Roman Sionis/Black Mask
Ven 18 Aoû - 12:03



Roman Sionis alias Black Mask

« Souris, la mort s'apprête...»









Je suis ...


♠ Prénom:Roman
♠ Nom:Sionis
♠ Age: 32 ans
♠ Sexe: Masculin
♠ Groupe: Gang in the dark 
♠ Orientation sexuelle: Hétérosexuel 

Code:
[color=grey][b]Rufus Sewell [/b] / [u]Roman Sionis/Black Mask[/u][/color]







♠Mon Histoire♠


Unique fils de la famille Sionis, tout destinait ce jeune homme propre sur lui et bien éduqué à reprendre l'empire sidérurgique de son père et le faire prospérer. Né dans la ville de Gotham, rapidement entouré de nurses et de précepteurs privés, le jeune homme développa un esprit vif et un goût prononcé pour la littérature. Mais il restait irrémédiablement seul. Isolé par son éducation privative exclusive, sa mère refusant de le laisser entrer dans un établissement scolaire avant l'équivalent du collège, il s'ennuya rapidement. Sa mère était étouffante, son père distant, il finit par mieux connaître ses domestiques qu'eux. Il trouva d'ailleurs chez ces "petites gens" comme les appelaient ses parents une chaleur et une décontraction qui lui manquait furieusement. Entre deux leçons, il descendait donc dans les locaux de cette masse vivante qui l'appelait "jeune maître", "monsieur Sionis" tout en l'accueillant avec plaisir.

Sa mère n'accepta pas cependant que son fils aille ainsi fréquenter une classe inférieure et tout ce qu'il retint de cette femme affreuse furent les fessées qu'elle lui faisait infliger par sa nurse, mademoiselle Strew. Celle-ci n'éprouvait pas de satisfaction à punir l'enfant et tâchait ensuite d'expliquer le comportement de sa mère et l'attention qu'elle avait à son égard, mais le jeune homme ne fut remplit que d'amertume à leur égard. Un jour, elle le paierait très cher.

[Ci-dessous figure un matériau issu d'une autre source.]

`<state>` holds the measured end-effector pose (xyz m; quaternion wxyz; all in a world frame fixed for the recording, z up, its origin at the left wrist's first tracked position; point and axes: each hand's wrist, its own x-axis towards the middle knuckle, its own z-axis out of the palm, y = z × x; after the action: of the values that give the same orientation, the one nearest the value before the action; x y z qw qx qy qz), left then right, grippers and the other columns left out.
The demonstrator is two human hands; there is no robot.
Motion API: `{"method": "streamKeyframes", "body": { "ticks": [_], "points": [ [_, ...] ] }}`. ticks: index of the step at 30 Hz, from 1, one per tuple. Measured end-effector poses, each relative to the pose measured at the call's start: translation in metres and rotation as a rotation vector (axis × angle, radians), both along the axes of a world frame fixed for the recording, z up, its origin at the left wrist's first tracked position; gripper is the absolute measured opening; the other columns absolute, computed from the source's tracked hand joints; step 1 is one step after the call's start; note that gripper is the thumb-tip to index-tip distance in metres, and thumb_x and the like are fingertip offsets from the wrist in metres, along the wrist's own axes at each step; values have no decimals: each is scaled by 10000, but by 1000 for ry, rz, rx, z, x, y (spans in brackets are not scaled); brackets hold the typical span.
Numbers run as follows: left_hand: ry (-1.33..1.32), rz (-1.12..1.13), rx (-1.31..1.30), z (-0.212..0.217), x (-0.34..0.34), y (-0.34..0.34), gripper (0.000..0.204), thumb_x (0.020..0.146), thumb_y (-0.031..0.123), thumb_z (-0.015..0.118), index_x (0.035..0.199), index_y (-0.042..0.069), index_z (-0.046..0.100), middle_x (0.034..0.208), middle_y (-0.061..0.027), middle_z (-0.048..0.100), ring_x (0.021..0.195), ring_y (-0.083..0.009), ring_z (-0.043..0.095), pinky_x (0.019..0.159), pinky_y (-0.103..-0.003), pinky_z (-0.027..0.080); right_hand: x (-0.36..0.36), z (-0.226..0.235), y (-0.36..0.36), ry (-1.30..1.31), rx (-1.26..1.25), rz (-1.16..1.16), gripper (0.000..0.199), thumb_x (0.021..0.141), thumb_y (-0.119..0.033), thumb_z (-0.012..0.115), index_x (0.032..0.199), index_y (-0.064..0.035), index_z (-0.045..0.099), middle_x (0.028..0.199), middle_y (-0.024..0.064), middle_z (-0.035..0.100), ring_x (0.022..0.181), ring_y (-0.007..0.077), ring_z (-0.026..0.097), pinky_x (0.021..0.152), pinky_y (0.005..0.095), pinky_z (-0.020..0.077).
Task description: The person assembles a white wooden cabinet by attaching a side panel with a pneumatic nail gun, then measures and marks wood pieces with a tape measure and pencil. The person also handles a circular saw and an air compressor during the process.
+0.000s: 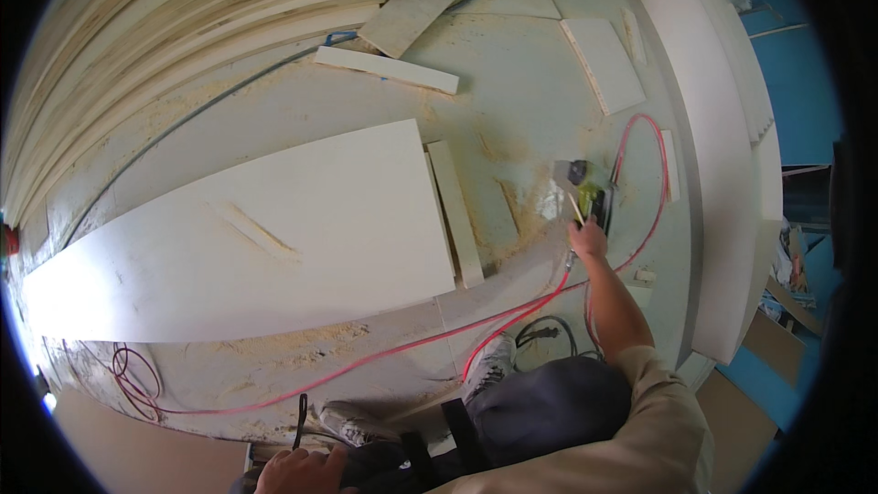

Vint alors l'époque de ses premières classes où enfin il quitta le cocon familial pour entrer dans un établissement privé religieux. Nouveaux horaires, nouvelles contraintes et nouvelle autorité absurde. Le jeune homme, bien éduqué suivait avec assiduité ses leçons et écoutait les sermons, mais intérieurement il s'en désintéressait et n'espérait qu'une chose: que tout ceci passe vite. Ce fut à cette époque, période de sa vie où son corps et ses désirs se modifiaient, qu'il éprouva la première fois l'envie d'une femme, une soeur qui leur dispensait les cours de mathématiques, non pas que la matière eut quelque chose d'intéressant mais la jeune femme était la seule créature désirable de tout le corps enseignant. Il la suivait du regard comme le faisait les jeunes gens intimidés, la suivait parfois, jusqu'à un soir où il la vit rentrer dans le bureau du directeur de l'établissement. Intrigué mais surtout curieux de nature, le jeune homme décida de rentrer dans la pièce à sa suite et très discrètement vint s'installer dans un coin, là où personne ne le verrait. Et il vit... Il découvrit le corps nu de cette jeune femme si innocente de prime abord mais visiblement dominatrice et cruelle, il la vit fouetter le directeur, lui infliger mille tourments alors qu'il en réclamait plus, gémissant des "maîtresses" autant qu'il le pouvait. Une part importante de l'innoncence du jeune homme fut détruite à cet instant. Alors que le directeur s'évanouissait dans les bras de Morphée et que la soeur se rhabillait, il quitta la pièce le plus discrètement possible et regagna les dortoirs où le surveillant l'invectiva. Roman ne répondit rien, trop choqué, et fut réprimandé. Il passa donc deux heures en devoir surveillé, dans "la boîte" comme ils l'appelaient alors, un bureau étriqué sous la surveillance d'un professeur. Ce fut la soeur dominatrice qui se proposa de surveiller ce chenapan.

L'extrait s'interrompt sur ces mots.